Антоний сидел на своем курульном кресле и с отрешенным лицом смотрел куда-то вдаль. Наконец он очнулся и посмотрел на Канидия.
— Сколько еще мы можем пробыть здесь, Публий?
— Сейчас начало сентября. Еще максимум месяц. Да и это много. Если мы не войдем в город до зимы, нам нужно будет отступить в Артаксату по тому же пути, как мы шли сюда. Это пятьсот миль. Легионеры проделают этот путь за тридцать дней, если их торопить, но большая часть оставшихся у нас вспомогательных сил — пешие, и они не могут идти с той же скоростью. Это значит, надо разделить армию, чтобы сохранить легионы. Галльские войска, которым нужен фураж, справятся — трава еще есть.
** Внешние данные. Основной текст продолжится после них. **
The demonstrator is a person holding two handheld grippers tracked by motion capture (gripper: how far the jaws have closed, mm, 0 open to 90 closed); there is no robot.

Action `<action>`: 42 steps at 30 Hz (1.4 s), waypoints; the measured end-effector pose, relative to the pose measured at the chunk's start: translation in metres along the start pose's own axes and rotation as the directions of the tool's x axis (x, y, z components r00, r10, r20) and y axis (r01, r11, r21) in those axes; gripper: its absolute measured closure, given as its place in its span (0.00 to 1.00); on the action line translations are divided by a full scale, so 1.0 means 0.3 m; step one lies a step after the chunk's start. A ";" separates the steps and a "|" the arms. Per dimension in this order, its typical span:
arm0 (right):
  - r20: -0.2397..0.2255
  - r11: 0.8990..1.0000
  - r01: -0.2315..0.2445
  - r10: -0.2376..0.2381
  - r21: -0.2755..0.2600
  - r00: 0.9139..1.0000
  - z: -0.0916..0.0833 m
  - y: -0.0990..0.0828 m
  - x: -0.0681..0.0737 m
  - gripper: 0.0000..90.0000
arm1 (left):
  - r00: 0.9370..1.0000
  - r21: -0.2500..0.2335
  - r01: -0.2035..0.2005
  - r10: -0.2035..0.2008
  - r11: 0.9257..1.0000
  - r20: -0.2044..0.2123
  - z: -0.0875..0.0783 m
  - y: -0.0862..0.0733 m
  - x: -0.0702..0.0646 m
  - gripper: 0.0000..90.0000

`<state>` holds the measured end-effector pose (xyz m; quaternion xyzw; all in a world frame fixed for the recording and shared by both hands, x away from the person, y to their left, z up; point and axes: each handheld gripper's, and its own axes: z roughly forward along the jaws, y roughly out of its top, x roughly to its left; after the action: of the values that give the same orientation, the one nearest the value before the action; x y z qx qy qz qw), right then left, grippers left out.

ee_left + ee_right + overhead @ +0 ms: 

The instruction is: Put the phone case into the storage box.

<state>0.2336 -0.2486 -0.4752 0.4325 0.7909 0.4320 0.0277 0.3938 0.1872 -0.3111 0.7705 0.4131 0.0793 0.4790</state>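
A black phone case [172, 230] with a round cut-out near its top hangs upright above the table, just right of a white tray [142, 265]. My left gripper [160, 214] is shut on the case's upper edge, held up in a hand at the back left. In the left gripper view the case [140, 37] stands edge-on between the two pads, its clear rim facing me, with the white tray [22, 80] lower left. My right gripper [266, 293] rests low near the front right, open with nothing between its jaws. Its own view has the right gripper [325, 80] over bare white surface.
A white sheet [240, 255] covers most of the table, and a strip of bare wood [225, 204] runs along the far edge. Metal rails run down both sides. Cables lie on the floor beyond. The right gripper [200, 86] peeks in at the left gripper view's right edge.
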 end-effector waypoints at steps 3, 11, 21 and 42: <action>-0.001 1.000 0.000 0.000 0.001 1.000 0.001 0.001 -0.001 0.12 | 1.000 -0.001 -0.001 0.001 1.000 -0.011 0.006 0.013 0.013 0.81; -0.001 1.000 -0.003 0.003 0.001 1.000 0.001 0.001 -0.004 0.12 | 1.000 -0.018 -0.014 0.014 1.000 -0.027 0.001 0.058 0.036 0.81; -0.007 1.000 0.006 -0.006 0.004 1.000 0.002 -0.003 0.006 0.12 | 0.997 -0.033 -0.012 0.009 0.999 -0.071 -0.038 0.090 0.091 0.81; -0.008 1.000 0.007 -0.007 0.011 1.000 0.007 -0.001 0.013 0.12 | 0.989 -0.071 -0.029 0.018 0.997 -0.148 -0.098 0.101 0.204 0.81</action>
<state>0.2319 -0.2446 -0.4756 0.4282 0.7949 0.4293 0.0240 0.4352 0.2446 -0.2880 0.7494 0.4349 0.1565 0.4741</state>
Если только тысячи катафрактов не втоптали ее в грязь. А тебе, Антоний, хорошо известно, что без разведчиков мы как слепые посреди базилики.
— Это точно, — криво усмехнулся Антоний. — Говорят, Помпей Великий повернул обратно, не дойдя трех дней пути до Каспийского моря, потому что испугался пауков, но я согласен терпеть миллион самых больших, самых волосатых пауков, только бы узнать, что нас ждет, если мы решим отступить.
— Я пойду, — тут же предложил Титий.
Все молча уставились на него.
— Если армянские разведчики не вернулись, Титий, почему ты думаешь, что ты вернешься? — спросил Антоний. Ему очень нравился Титий, племянник Планка, поэтому он хотел мягко отказать ему. — Нет, я благодарю тебя за предложение, но мы будем продолжать посылать армян. Больше никто не смог выжить.
— Вот именно! — подхватил Титий. — Они враги, Марк Антоний, какими бы они ни представлялись. Мы все знаем, что армяне такие же предатели, как и мидийцы. Позволь мне пойти! Я обещаю, что буду осторожен.
— Сколько человек ты хочешь взять с собой?
— Никого, Публий Канидий. Только я, на местной лошади, которая мастью сливается с цветом полей. Я надену штаны из козьей шкуры и плащ, чтобы не очень бросаться в глаза. И может быть, возьму с собой дюжину местных малорослых лошадок — так я буду походить на заводчика лошадей или на табунщика.
Антоний засмеялся, хлопнул Тития по спине.
— А почему бы и нет? Да, Титий, иди! Только возвращайся. — Он широко улыбнулся. — Ты должен вернуться! Единственный известный мне квестор, который складывал цифры хуже тебя, — это Марк Антоний, но он служил у более требовательного хозяина — Цезаря.
В палатке командира никого не было, когда Марк Титий уходил, потому что все хотели сохранить в памяти веселое веснушчатое лицо неумелого квестора Тития, ответственного за финансы армии и совершенно неспособного распорядиться своими.